The material below must be retyped in full, with every line kept exactly as it is.
☆ ☆ ☆
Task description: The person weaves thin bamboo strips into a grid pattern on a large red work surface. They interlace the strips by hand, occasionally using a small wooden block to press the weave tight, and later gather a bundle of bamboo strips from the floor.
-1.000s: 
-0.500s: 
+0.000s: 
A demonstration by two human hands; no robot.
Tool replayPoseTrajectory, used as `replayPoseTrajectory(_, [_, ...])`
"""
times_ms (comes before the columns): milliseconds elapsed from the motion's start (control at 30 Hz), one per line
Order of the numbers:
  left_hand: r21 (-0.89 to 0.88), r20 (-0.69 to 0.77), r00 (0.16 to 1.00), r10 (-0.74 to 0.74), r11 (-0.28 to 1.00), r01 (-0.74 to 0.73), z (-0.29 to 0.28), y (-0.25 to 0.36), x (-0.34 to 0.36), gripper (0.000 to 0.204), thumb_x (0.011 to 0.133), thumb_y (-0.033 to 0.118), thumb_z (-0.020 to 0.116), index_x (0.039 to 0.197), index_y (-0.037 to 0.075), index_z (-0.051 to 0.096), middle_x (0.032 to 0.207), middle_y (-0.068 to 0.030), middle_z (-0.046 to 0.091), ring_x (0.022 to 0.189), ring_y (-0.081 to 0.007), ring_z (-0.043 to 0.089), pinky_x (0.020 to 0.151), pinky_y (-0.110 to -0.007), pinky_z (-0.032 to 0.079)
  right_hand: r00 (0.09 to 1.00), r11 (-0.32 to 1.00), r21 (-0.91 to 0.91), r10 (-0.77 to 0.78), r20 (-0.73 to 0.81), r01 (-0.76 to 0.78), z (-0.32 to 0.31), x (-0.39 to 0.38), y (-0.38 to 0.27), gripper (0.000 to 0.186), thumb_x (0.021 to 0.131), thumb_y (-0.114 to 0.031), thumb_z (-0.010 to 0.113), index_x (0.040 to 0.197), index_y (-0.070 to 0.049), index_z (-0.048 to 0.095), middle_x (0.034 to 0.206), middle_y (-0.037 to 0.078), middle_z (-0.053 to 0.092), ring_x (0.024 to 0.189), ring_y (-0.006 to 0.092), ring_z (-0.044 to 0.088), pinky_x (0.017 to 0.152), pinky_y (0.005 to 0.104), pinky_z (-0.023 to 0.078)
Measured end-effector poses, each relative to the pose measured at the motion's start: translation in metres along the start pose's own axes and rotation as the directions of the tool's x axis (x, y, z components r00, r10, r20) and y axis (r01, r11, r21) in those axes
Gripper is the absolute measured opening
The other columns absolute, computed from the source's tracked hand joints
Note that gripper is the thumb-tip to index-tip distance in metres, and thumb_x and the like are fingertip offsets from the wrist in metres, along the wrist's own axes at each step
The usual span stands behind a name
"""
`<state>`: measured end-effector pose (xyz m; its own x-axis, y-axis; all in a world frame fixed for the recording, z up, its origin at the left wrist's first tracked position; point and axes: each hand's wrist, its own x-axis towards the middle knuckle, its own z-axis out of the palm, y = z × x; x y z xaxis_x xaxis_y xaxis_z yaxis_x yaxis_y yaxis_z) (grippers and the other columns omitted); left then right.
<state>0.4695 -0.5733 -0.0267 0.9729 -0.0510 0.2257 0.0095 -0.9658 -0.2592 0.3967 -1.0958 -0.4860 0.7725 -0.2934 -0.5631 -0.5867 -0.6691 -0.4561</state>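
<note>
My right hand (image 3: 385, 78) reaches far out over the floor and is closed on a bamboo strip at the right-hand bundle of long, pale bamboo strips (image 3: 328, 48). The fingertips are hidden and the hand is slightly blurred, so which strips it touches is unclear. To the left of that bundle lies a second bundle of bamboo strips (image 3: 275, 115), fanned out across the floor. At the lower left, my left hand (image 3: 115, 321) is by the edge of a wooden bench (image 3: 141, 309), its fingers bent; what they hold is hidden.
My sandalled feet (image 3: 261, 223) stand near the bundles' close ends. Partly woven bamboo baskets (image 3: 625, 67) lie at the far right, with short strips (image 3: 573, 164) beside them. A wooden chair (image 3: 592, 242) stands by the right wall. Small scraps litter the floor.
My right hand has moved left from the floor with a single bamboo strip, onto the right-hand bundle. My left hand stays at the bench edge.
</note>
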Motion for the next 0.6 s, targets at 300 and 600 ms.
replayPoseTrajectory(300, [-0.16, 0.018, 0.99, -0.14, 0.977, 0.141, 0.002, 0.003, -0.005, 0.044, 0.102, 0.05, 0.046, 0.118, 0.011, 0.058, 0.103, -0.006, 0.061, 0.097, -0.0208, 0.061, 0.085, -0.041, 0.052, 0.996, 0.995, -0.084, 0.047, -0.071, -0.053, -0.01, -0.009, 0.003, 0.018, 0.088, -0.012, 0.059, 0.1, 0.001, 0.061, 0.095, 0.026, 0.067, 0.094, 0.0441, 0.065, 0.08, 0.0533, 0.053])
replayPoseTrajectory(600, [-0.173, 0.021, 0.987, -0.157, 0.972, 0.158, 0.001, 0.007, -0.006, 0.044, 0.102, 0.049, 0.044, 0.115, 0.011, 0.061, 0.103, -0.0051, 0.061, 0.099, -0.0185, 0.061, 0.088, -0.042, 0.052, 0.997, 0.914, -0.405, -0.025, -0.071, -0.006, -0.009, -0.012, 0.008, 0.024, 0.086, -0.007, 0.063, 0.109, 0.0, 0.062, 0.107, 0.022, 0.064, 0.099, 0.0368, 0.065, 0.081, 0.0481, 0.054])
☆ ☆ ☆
PROBLEM SOLUTION.
Task description: The person weaves thin bamboo strips into a grid pattern on a large red work surface. They interlace the strips by hand, occasionally using a small wooden block to press the weave tight, and later gather a bundle of bamboo strips from the floor.
-1.000s: 
-0.500s: 
+0.000s: 
A demonstration by two human hands; no robot.
Tool replayPoseTrajectory, used as `replayPoseTrajectory(_, [_, ...])`
"""
times_ms (comes before the columns): milliseconds elapsed from the motion's start (control at 30 Hz), one per line
Order of the numbers:
  left_hand: r21 (-0.89 to 0.88), r20 (-0.69 to 0.77), r00 (0.16 to 1.00), r10 (-0.74 to 0.74), r11 (-0.28 to 1.00), r01 (-0.74 to 0.73), z (-0.29 to 0.28), y (-0.25 to 0.36), x (-0.34 to 0.36), gripper (0.000 to 0.204), thumb_x (0.011 to 0.133), thumb_y (-0.033 to 0.118), thumb_z (-0.020 to 0.116), index_x (0.039 to 0.197), index_y (-0.037 to 0.075), index_z (-0.051 to 0.096), middle_x (0.032 to 0.207), middle_y (-0.068 to 0.030), middle_z (-0.046 to 0.091), ring_x (0.022 to 0.189), ring_y (-0.081 to 0.007), ring_z (-0.043 to 0.089), pinky_x (0.020 to 0.151), pinky_y (-0.110 to -0.007), pinky_z (-0.032 to 0.079)
  right_hand: r00 (0.09 to 1.00), r11 (-0.32 to 1.00), r21 (-0.91 to 0.91), r10 (-0.77 to 0.78), r20 (-0.73 to 0.81), r01 (-0.76 to 0.78), z (-0.32 to 0.31), x (-0.39 to 0.38), y (-0.38 to 0.27), gripper (0.000 to 0.186), thumb_x (0.021 to 0.131), thumb_y (-0.114 to 0.031), thumb_z (-0.010 to 0.113), index_x (0.040 to 0.197), index_y (-0.070 to 0.049), index_z (-0.048 to 0.095), middle_x (0.034 to 0.206), middle_y (-0.037 to 0.078), middle_z (-0.053 to 0.092), ring_x (0.024 to 0.189), ring_y (-0.006 to 0.092), ring_z (-0.044 to 0.088), pinky_x (0.017 to 0.152), pinky_y (0.005 to 0.104), pinky_z (-0.023 to 0.078)
Measured end-effector poses, each relative to the pose measured at the motion's start: translation in metres along the start pose's own axes and rotation as the directions of the tool's x axis (x, y, z components r00, r10, r20) and y axis (r01, r11, r21) in those axes
Gripper is the absolute measured opening
The other columns absolute, computed from the source's tracked hand joints
Note that gripper is the thumb-tip to index-tip distance in metres, and thumb_x and the like are fingertip offsets from the wrist in metres, along the wrist's own axes at each step
The usual span stands behind a name
"""
`<state>`: measured end-effector pose (xyz m; its own x-axis, y-axis; all in a world frame fixed for the recording, z up, its origin at the left wrist's first tracked position; point and axes: each hand's wrist, its own x-axis towards the middle knuckle, its own z-axis out of the palm, y = z × x; x y z xaxis_x xaxis_y xaxis_z yaxis_x yaxis_y yaxis_z) (grippers and the other columns omitted); left then right.
<state>0.4695 -0.5733 -0.0267 0.9729 -0.0510 0.2257 0.0095 -0.9658 -0.2592 0.3967 -1.0958 -0.4860 0.7725 -0.2934 -0.5631 -0.5867 -0.6691 -0.4561</state>
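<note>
My right hand (image 3: 385, 78) reaches far out over the floor and is closed on a bamboo strip at the right-hand bundle of long, pale bamboo strips (image 3: 328, 48). The fingertips are hidden and the hand is slightly blurred, so which strips it touches is unclear. To the left of that bundle lies a second bundle of bamboo strips (image 3: 275, 115), fanned out across the floor. At the lower left, my left hand (image 3: 115, 321) is by the edge of a wooden bench (image 3: 141, 309), its fingers bent; what they hold is hidden.
My sandalled feet (image 3: 261, 223) stand near the bundles' close ends. Partly woven bamboo baskets (image 3: 625, 67) lie at the far right, with short strips (image 3: 573, 164) beside them. A wooden chair (image 3: 592, 242) stands by the right wall. Small scraps litter the floor.
My right hand has moved left from the floor with a single bamboo strip, onto the right-hand bundle. My left hand stays at the bench edge.
</note>
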Motion for the next 0.6 s, targets at 300 and 600 ms.
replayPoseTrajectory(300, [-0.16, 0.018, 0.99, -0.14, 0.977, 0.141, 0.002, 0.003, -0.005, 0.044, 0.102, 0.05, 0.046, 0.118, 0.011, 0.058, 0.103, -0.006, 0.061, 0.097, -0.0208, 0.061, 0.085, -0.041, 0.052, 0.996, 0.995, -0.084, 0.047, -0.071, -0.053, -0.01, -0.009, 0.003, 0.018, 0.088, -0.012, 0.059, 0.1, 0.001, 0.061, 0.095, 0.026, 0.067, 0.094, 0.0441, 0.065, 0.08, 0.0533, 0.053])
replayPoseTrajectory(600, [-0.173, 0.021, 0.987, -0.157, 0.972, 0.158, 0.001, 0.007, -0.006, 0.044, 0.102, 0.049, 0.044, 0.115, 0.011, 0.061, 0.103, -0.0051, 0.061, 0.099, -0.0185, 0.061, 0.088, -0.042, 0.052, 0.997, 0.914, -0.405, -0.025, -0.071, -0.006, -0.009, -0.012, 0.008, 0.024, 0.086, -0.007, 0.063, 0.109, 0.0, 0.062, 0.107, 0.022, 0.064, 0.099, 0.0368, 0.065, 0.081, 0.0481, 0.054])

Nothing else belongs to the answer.